Naturally, Pravda (the left-leaning, pro-government New York Times) makes it sound like bold government officials bring us help and hope:

WASHINGTON — The Federal Reserve opened a new chapter Thursday in its efforts to stimulate the economy, saying that it intends to buy large quantities of mortgage bonds, and potentially other assets, until the job market improves substantially.

This is the first time that the Fed has tied the duration of an aid program to its economic objectives…[showing] a determination to respond more forcefully [to unemployment]…

Note how NYT tries to bias discussion, by calling it an “aid program.” Who could be mean enough to oppose an aid program for the unemployed? Especially one from bankers with beards. How could the aid program’s motives be anything less than pure?

“The weak job market should concern every American,” the Fed’s chairman, Ben S. Bernanke, said at a news conference. The goal of the new policies, he added, “is to quicken the recovery, to help the economy begin to grow quickly enough to generate new jobs.”

Got it? You should be concerned! Uncle Ben is here to help YOUR concerns! The problem is, it isn’t going to help. The Fed’s money-printing is part of the problem.

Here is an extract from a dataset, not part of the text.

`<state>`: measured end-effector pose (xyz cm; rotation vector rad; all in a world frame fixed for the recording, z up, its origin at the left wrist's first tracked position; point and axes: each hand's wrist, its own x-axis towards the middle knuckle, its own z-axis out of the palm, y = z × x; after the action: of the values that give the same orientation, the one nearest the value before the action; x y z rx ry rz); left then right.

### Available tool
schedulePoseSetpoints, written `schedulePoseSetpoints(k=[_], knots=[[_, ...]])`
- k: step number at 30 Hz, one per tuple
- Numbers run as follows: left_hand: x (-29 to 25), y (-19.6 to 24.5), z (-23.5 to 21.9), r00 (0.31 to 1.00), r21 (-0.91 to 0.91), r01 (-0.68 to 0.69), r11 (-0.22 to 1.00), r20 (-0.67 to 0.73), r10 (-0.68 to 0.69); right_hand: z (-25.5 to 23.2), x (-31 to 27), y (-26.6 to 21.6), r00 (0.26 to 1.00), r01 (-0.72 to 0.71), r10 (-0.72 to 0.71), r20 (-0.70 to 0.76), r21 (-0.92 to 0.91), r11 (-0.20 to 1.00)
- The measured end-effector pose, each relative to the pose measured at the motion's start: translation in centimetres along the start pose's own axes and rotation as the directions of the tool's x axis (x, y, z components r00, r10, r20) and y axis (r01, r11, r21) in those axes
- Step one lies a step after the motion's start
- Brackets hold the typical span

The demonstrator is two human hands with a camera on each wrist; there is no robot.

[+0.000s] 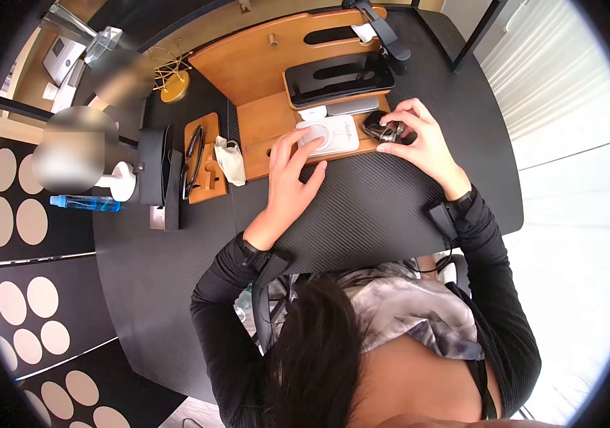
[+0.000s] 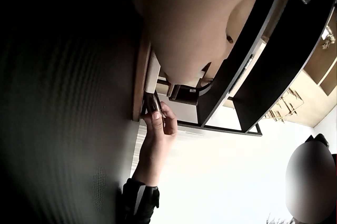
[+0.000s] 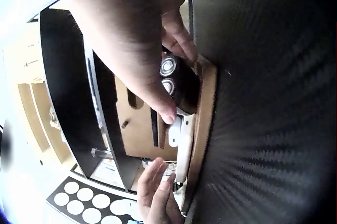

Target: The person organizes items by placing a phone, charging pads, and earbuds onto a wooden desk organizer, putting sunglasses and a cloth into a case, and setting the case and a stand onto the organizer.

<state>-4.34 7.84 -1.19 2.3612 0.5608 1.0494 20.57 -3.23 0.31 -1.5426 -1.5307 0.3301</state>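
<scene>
My left hand [image 1: 292,187] rests its fingertips on a white, flat rectangular device [image 1: 345,135] with a round ring on its face. The left thumb is spread apart from the fingers. To the right, my right hand [image 1: 427,148] pinches a small black object [image 1: 371,126] between thumb and fingers at the end of the wooden organizer [image 1: 256,120]. Two round silver faces [image 3: 168,66] show on this black object in the right wrist view; I cannot tell its kind. In the left wrist view, the right hand [image 2: 158,148] holds it near the wooden edge.
Behind the hands a black phone-like slab [image 1: 337,80] lies on a raised wooden shelf. A grey bar [image 1: 353,106] is below it. Left are a wooden tray [image 1: 208,189] with glasses [image 1: 194,160], a white pouch [image 1: 230,162], a black case [image 1: 153,167] and a blue bottle [image 1: 85,203].
</scene>
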Motion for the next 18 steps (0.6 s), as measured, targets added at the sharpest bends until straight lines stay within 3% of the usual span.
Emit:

Again, when the Fed prints masses of new dollars, it dilutes each dollar’s power to buy real goods, such as food or oil. That is why the prices of food and oil tend to go up, when the Fed does these large money-printing campaigns. Meanwhile, your wages didn’t go up. Your savings account didn’t go up. So you can’t really buy any more. The Fed says you can. The Fed says that it just “stimulated” your home’s price, and that makes you feel richer and now you buy more things. But YOU know the truth, that you’re poorer. Because your monthly bills for gas, groceries, heat, etc. are just shocking.

Also, your company’s profit margins and balance sheet didn’t get any better. So your company’s business suffers. Your company fears for the future, and feels like it must hoard cash – rather than hire people. That is the story of the last 3-4 years. The Fed’s money-printing is one reason (combined with Obama’s harmful actions) why the economic “recovery” has been so weak. Because of the Fed’s various QE programs, prices have largely remained at elevated “2008” levels, or higher. Now the Fed is about to boost them even more.

The Fed’s thinking is twisted. And whenever one is faced with a firm and widespread belief in vicious nonsense, one must ask the question: Who benefits? Who has an interest in promoting this nonsense and seeing it accepted as unquestioned truth? And the answer, here, is: Big Government and Big Banking.

When the Fed prints money, it takes people awhile to realize that their precious currency is being debauched (more), and that they should charge higher prices accordingly. (Modern economists call that “well-anchored inflation expectations”; earlier, more sensible economists called it money illusion.) So the people who get the new money first are the ones who enjoy its full power to buy stuff. They win. The people who lose are the ones who receive the new money last; in other words, the rest of us, who are faced with pay higher prices for food, energy, and other real goods, BEFORE we figure out how to grow our own prices, salaries, or savings to match. This effect is called the Cantillon effect.

Now, who gets the Fed’s new money first? As stated earlier, when the Fed creates the money, it buys bonds with it, usually U.S. Treasury bonds. Who does it buy them from? The biggest banks who serve as the primary bond dealers, and who buy them in turn from the U.S. Treasury. In other words: the government gets the new money first, with the middlemen – the biggest banks – earning commissions. The Fed’s money printing benefits Big Government and Big Banking.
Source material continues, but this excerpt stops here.